ずっと前からマルーを婚約者にするつもりでいたのか?
「ずっと前って、いつ………。」
「だってマルー、可愛いからね。」
「可愛いって……
そりゃマルーは可愛いけど、
お前ならもっと他にいただろう?」
あれやこれやと問いただしたいクロードだが、
のらりくらりと、セルジュに交わされてしまう。
「心配するなよ、クロード。
正式に婚約者になれたら、
前よりずっと、マルーのことを大事にするから。」
「?!
なんだよ、いったい……
前よりずっと大事にするってどういう意味だ?
小さな時に数回会っただけなのに、
どうして今も昔もみたいな言い方………。」
「ほら、クロード。
国王のありがたいお話が始まるよ。」
そういうと、セルジュはもうクロードと会話を続けるつもりはないかのように、正面を向いた。

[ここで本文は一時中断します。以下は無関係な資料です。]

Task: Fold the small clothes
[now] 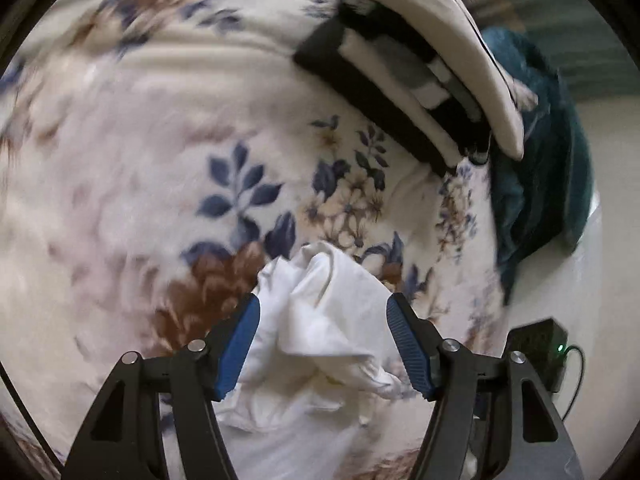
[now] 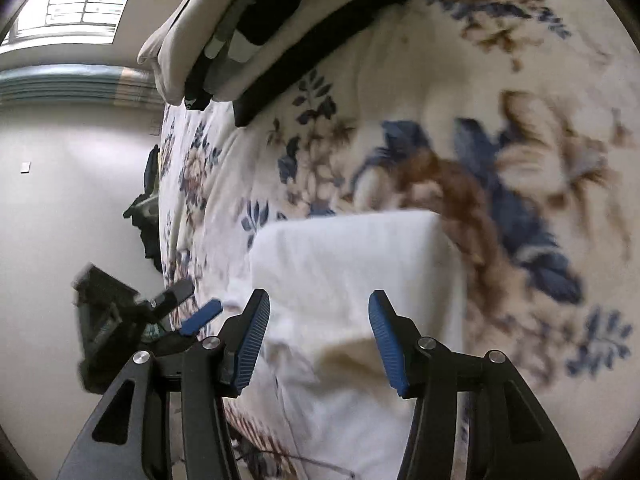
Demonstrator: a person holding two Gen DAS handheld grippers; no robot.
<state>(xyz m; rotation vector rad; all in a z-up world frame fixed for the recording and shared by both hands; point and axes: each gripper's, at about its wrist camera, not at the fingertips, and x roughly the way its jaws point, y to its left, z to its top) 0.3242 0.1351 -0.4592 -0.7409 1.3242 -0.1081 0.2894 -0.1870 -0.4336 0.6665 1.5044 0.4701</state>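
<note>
A small white garment [image 1: 320, 332] lies crumpled on a floral bedspread [image 1: 140, 160]. My left gripper [image 1: 323, 344] is open, its blue pads on either side of the bunched cloth, just above it. In the right wrist view the same white garment [image 2: 352, 272] lies flatter, with a straight far edge. My right gripper [image 2: 318, 340] is open over it, with cloth between the pads. The left gripper [image 2: 176, 312] shows at the lower left of that view, beside the garment's edge.
A stack of folded clothes [image 1: 420, 68] in cream, black and grey lies at the far side of the bed [image 2: 260, 40]. A dark teal cloth [image 1: 540, 168] hangs off the bed's edge. A black box [image 1: 540, 344] with a green light sits on the floor.
</note>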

皆の前に出てきた国王が、アカデミーを卒業した者達に賛辞の言葉をおくりはじめる。
(………大丈夫だよ、クロード。)
マルーのことは大事にする。
ベタベタに甘やかして、骨抜きにして、
自分がいないと生きていけないようにするから。
あの大輪の薔薇は、俺だけの薔薇。
それならば、ちゃんと棘になって守ってあげる。
(もう二度と、離してやらない。)
セルジュは心の中の黒い感情を
少しずつ、解き放とうとしていた。